Discovery and Innovation in Women’s Mental Health

McLean’s research efforts support girls and women across the life span.

Research into women’s mental health aims to help pinpoint the unique ways in which psychiatric disorders affect women and girls. By focusing on how mental health disorders affect women and girls, investigators work to find new causes and cures, with the goal of improved treatment outcomes.

“It is only since the late 1990s that women were included in medical research,” according to Shelly F. Greenfield, MD, MPH, chief of McLean’s Division of Women’s Mental Health. “And these newer studies reveal that many diseases do have specific sex and gender characteristics, etiologies, and treatments.”

McLean maintains the largest neuroscience and psychiatry research program of any private psychiatric hospital in the U.S. Our neuroscientists and clinician-researchers contribute to the advancement of women’s mental health research through basic science and clinical research studies.

McLean is at the forefront of discovery in the field, with several pioneering efforts originating in our research programs.
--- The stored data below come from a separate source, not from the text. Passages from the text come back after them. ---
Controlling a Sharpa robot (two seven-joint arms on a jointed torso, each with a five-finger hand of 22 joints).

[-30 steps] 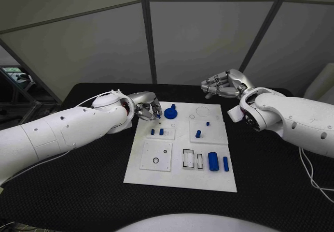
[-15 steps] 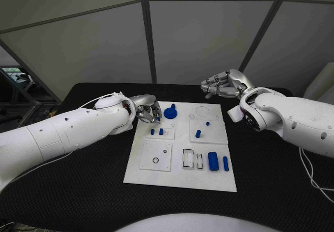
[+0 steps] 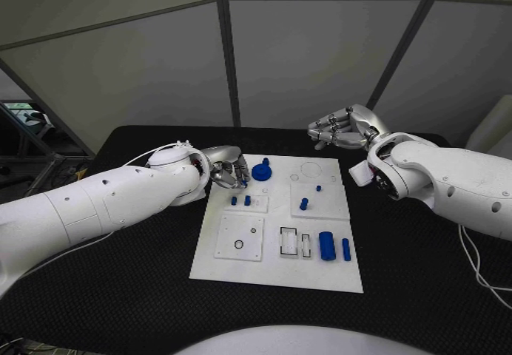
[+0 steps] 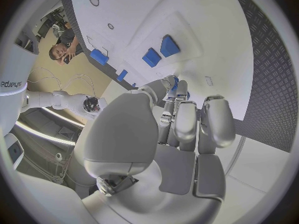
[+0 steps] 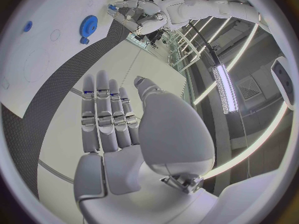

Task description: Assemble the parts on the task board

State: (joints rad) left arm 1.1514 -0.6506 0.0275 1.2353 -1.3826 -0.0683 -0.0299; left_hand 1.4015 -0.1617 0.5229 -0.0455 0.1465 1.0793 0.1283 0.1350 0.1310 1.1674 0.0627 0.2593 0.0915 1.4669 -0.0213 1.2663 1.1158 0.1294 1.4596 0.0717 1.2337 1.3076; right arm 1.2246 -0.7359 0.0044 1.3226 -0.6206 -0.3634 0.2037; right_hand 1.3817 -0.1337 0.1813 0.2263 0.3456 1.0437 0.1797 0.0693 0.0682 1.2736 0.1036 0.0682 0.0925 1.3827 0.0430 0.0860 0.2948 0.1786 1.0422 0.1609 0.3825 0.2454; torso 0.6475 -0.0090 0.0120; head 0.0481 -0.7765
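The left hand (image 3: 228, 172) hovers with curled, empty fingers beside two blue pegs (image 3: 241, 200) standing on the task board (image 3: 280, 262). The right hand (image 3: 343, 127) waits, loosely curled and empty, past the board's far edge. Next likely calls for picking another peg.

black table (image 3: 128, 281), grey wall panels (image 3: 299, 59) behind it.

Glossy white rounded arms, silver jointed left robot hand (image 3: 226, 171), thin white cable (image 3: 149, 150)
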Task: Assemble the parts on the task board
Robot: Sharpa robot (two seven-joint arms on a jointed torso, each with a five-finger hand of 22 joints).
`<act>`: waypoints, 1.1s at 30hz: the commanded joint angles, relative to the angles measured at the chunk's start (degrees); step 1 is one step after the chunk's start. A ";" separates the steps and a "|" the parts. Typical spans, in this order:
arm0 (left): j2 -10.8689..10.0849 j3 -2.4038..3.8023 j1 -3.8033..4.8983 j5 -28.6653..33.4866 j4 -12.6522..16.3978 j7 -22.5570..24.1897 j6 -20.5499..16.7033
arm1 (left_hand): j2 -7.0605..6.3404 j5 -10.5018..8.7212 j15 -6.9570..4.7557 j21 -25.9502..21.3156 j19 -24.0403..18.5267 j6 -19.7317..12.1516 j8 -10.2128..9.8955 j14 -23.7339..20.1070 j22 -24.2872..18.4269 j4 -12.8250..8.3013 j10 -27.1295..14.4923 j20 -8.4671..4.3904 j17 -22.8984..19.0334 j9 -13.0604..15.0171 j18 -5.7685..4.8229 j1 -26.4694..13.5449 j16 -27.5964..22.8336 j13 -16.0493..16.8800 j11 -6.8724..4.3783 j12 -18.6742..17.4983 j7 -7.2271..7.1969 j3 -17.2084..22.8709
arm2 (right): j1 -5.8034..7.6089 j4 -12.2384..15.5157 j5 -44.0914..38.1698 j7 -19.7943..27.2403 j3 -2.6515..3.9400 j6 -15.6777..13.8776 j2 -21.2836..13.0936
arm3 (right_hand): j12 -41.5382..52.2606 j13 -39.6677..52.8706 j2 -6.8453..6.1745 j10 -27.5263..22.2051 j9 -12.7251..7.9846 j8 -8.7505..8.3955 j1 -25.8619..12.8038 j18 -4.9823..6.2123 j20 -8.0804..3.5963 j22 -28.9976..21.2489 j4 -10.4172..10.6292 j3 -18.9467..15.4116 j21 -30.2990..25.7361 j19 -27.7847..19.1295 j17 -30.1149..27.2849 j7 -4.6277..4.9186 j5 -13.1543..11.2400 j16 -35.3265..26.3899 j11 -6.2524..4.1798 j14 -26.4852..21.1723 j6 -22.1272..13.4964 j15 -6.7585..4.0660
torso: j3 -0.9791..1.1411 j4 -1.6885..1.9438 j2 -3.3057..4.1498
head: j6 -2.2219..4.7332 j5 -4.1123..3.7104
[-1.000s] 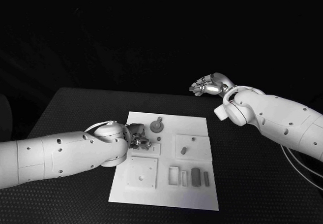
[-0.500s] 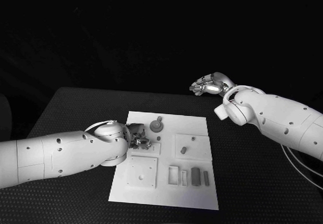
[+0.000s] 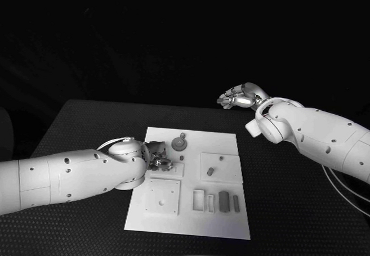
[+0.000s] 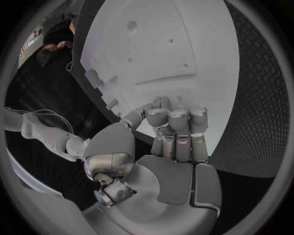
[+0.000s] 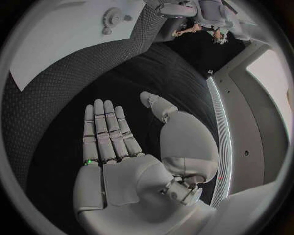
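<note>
The white task board point(image 3: 190, 218) lies in the middle of the black table. My left hand point(image 3: 158, 156) is down on the board's left side, just short of a round gear part point(image 3: 179, 143). In the left wrist view its fingers point(image 4: 178, 122) curl in onto the board point(image 4: 178, 54) with the thumb close against them; whether anything is pinched there is hidden. A small dark part point(image 3: 210, 171) lies on a raised square point(image 3: 226, 163) at mid-right. My right hand point(image 3: 239, 98) hangs in the air beyond the board's far right corner, flat and holding nothing, with its fingers point(image 5: 104, 129) straight.
A second raised square point(image 3: 162, 197) sits at the board's near left. Beside it, several upright bars and slots point(image 3: 224, 201) line the near right. The gear point(image 5: 112, 14) and board corner point(image 5: 61, 39) appear in the right wrist view. Black table surrounds the board.
</note>
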 commanded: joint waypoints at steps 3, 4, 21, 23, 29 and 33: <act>0.23 -0.63 -0.85 1.13 0.48 -0.14 4.65 | 0.23 0.20 -2.74 0.35 -0.40 7.62 0.41 1.48 0.77 -0.46 -2.02 -6.95 -0.08 0.37 0.46 0.69 0.32 -0.11 -1.95 0.33 -5.46 0.75 | -0.07 0.12 -0.06 0.34 0.03 0.64 -0.05 | -0.22 -0.08 0.27 0.33 -0.09 0.38 -0.15 -0.57 0.02 0.07 0.07 -0.29 -0.30 -0.48 -0.07 1.04 0.24 -0.21 -0.10 -0.19 -0.42 0.37 | 0.01 -0.02 0.01 | 0.02 0.03; 0.23 -0.63 -0.85 1.17 0.48 -0.13 4.60 | 0.23 0.21 -2.74 0.35 -0.40 7.62 0.41 1.48 0.77 -0.46 -2.02 -6.95 -0.08 0.37 0.46 0.69 0.32 -0.11 -1.95 0.33 -5.46 0.75 | -0.07 0.12 -0.06 0.34 0.03 0.66 -0.05 | -0.22 -0.08 0.27 0.34 -0.09 0.38 -0.15 -0.57 0.02 0.08 0.07 -0.29 -0.30 -0.48 -0.07 1.04 0.24 -0.21 -0.10 -0.19 -0.42 0.37 | 0.00 -0.01 0.02 | 0.02 0.02; 0.54 -0.63 -0.86 1.62 -0.38 -0.22 3.84 | 0.47 -0.13 -2.76 0.36 -0.43 7.51 0.25 1.42 0.74 0.05 -2.04 -6.88 -0.29 0.27 0.40 0.45 0.44 -0.29 -1.85 0.44 -5.36 0.37 | -0.09 0.06 -0.06 0.32 0.03 0.65 0.04 | -0.28 -0.08 0.25 0.36 -0.12 0.39 -0.16 -0.56 0.03 0.12 0.08 -0.32 -0.34 -0.49 -0.08 1.04 0.34 -0.23 -0.09 -0.19 -0.42 0.37 | 0.01 -0.03 0.00 | 0.17 -0.04; 0.64 -0.62 -0.85 1.70 -0.55 -0.28 3.84 | 0.48 -0.19 -2.77 0.35 -0.43 7.49 0.23 1.41 0.73 0.12 -2.04 -6.87 -0.32 0.26 0.39 0.41 0.45 -0.31 -1.84 0.45 -5.35 0.32 | -0.09 0.04 -0.06 0.31 0.03 0.65 0.08 | -0.29 -0.08 0.25 0.36 -0.12 0.39 -0.16 -0.56 0.03 0.12 0.08 -0.32 -0.34 -0.49 -0.08 1.04 0.35 -0.23 -0.09 -0.19 -0.43 0.37 | -0.01 -0.01 0.02 | 0.14 -0.05; 0.96 -0.61 -0.84 2.34 -1.09 -0.41 4.37 | 1.37 -0.49 -2.71 0.35 -0.62 8.18 0.54 1.37 0.74 0.96 -2.08 -6.76 -0.54 0.37 0.28 -0.87 0.71 -0.56 -1.99 0.62 -5.52 -0.30 | -0.10 -0.08 -0.06 0.23 0.03 0.84 0.29 | -0.31 -0.08 0.25 0.37 -0.13 0.40 -0.16 -0.56 0.03 0.14 0.08 -0.34 -0.36 -0.49 -0.08 1.04 0.37 -0.24 -0.09 -0.19 -0.43 0.37 | 0.06 -0.08 -0.01 | 0.14 0.02; 1.02 -0.61 -0.83 2.60 -1.19 -0.47 4.85 | 1.51 -1.44 -2.68 0.37 -0.75 8.39 0.56 1.27 0.77 1.61 -2.14 -6.77 -0.75 0.35 0.30 -1.88 0.90 -0.75 -2.07 0.79 -5.61 -0.56 | -0.11 -0.13 -0.06 0.19 0.03 0.83 0.21 | -0.33 -0.08 0.25 0.38 -0.14 0.40 -0.17 -0.56 0.03 0.15 0.08 -0.35 -0.37 -0.50 -0.08 1.04 0.38 -0.25 -0.09 -0.20 -0.43 0.38 | 0.03 -0.15 0.04 | 0.01 0.01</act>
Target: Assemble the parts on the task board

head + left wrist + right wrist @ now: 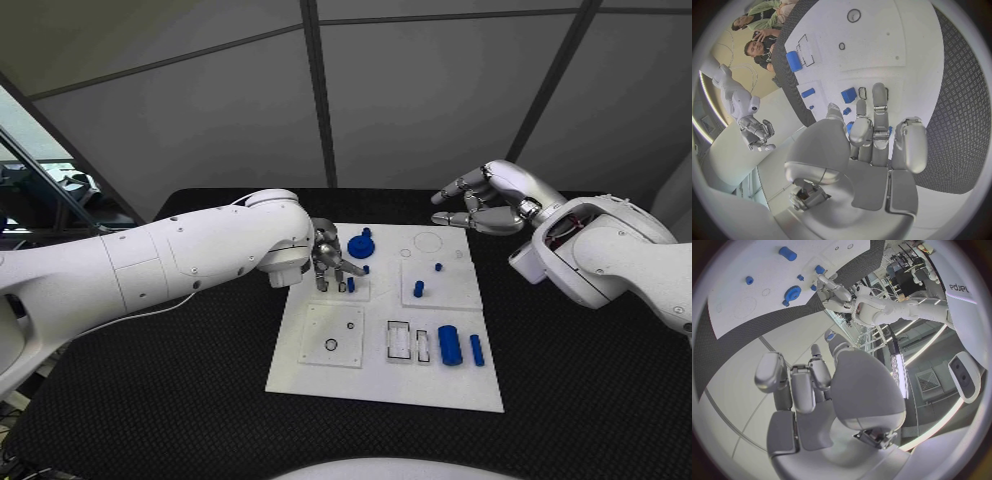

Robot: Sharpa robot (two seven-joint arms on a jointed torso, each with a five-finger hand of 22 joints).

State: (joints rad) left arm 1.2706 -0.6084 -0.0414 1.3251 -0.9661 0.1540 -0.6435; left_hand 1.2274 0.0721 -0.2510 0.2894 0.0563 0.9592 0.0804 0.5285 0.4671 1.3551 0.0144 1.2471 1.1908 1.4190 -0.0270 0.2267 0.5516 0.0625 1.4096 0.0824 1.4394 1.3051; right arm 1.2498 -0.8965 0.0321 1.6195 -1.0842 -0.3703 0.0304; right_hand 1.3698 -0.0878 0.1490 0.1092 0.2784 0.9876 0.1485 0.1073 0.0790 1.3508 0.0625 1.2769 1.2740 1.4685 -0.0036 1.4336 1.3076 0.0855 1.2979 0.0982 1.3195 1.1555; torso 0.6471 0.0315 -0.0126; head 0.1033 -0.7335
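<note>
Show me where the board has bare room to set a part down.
Free: the task board's near strip, below the cylinder, and its far right corner by the faint ring. Crowded: the far left, where the left hand hangs over the blue gear and pegs.

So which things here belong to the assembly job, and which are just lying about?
Job:
task board
blue gear-like part
large blue cylinder
slim blue bar
small blue peg
left hand over the board

Lying about:
black table
</note>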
Scientific Investigation at McLean

Dr. Lois Choi-Kain

Lois W. Choi-Kain, MEd, MD, Gunderson Personality Disorders Institute Research Program

The major focus of Dr. Choi-Kain’s current research is access to care for patients with personality disorders. Recent research projects include an analysis across 21 countries that found a dearth of providers certified in “specialist” BPD treatments; and a meta-analysis of treatment-as-usual (TAU) arms in trials of BPD treatments that found mild-to-moderate symptomatic improvement, suggesting that TAU may be a viable treatment option for patients without alternatives.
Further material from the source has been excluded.